Predicting effect of food on extent of drug absorption based on physicochemical properties

Abstract

Purpose: To develop a statistical model for predicting effect of food on the extent of absorption (area under the curve of time-plasma concentration profile, AUC) of drugs based on physicochemical properties.

Materials and methods: Logistic regression was applied to establish the relationship between the effect of food (positive, negative or no effect) on AUC of 92 entries and physicochemical parameters, including clinical doses used in the food effect study, solubility (pH 7), dose number (dose/solubility at pH 7), calculated Log D (pH 7), polar surface area, total surface area, percent polar surface area, number of hydrogen bond donor, number of hydrogen bond acceptors, and maximum absorbable dose (MAD).

Results: For compounds with MAD >or= clinical dose, the food effect can be predicted from the dose number category and Log D category, while for compounds with MAD < clinical dose, the food effect can be predicted from the dose number category alone. With cross validation, 74 out of 92 entries (80%) were predicted into the correct category. The correct predictions were 97, 79 and 68% for compounds with positive, negative and no food effect, respectively.

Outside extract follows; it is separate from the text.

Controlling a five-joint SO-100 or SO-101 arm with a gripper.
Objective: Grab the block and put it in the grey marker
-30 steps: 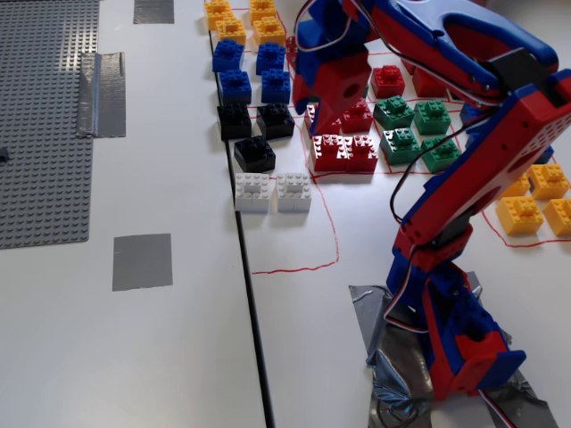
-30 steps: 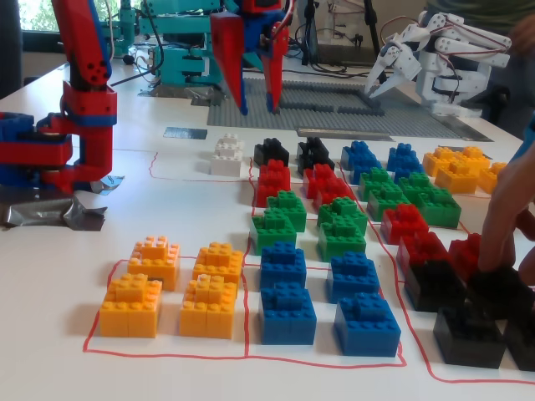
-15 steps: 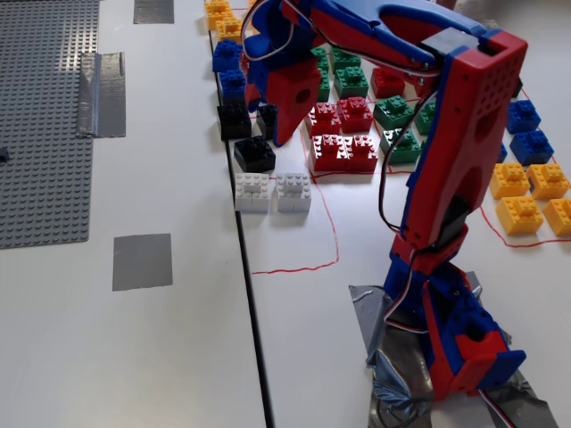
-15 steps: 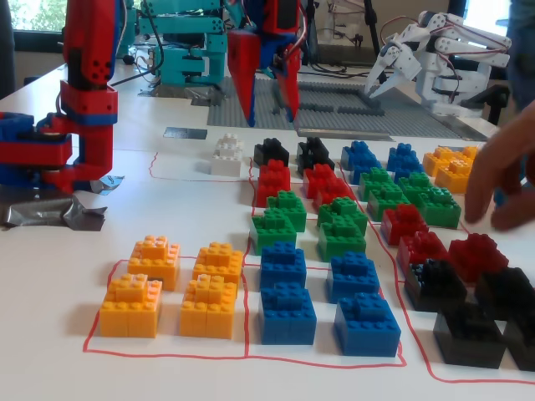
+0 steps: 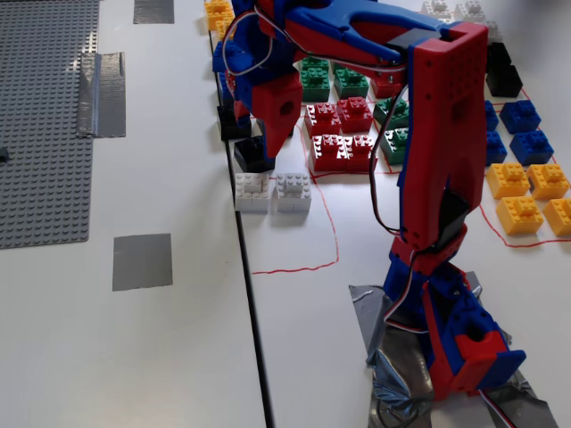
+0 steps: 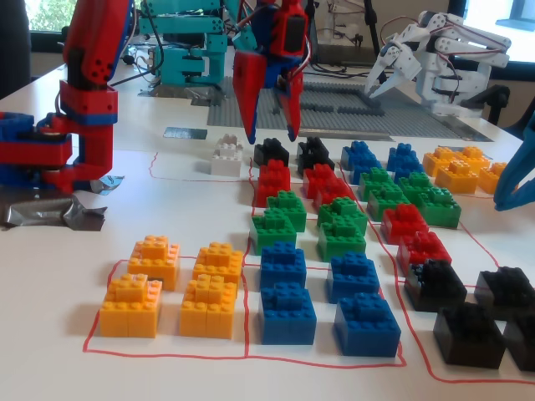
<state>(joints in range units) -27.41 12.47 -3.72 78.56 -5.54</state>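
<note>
**Overhead, the gripper hangs spread above a black brick**

Clearly, in the low fixed view, the red and blue two-finger gripper (image 6: 269, 138) points down with its fingers apart, nothing between them. Its tips hang just above the small black square studded plastic brick (image 6: 271, 151), which sits on the white table (image 6: 167, 200) at the far end of a column of bricks, apart from the fingers as far as this angle shows. A second black brick (image 6: 315, 152) stands just to its right in that view, and a pair of white studded bricks (image 6: 226, 156) just to its left.

From the high fixed view, the same black brick (image 5: 252, 154) lies under the arm's red wrist section, partly hidden; the gripper tips themselves cannot be made out there. The white bricks (image 5: 273, 192) sit just below it in the picture, beside the seam between the two table tops.

Well apart from the brick, on the left table top in the high view, lies the flat, smooth, roughly square patch of grey tape (image 5: 143, 261), bare. Above it is the large grey studded baseplate (image 5: 45, 125) with a wrinkled strip of grey tape (image 5: 101, 94) at its edge.

Red bricks (image 6: 273, 180), green bricks (image 6: 280, 221), blue bricks (image 6: 287, 292) and orange bricks (image 6: 180, 284) fill red-outlined areas nearer the low camera.
</note>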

Conclusions: A logistic regression model based on dose, solubility, and permeability of compounds is developed to predict the food effect on AUC. Statistically, solubilization effect of food primarily accounted for the positive food effect on absorption while interference of food with absorption caused negative effect on absorption of compounds that are highly hydrophilic and probably with narrow window of absorption.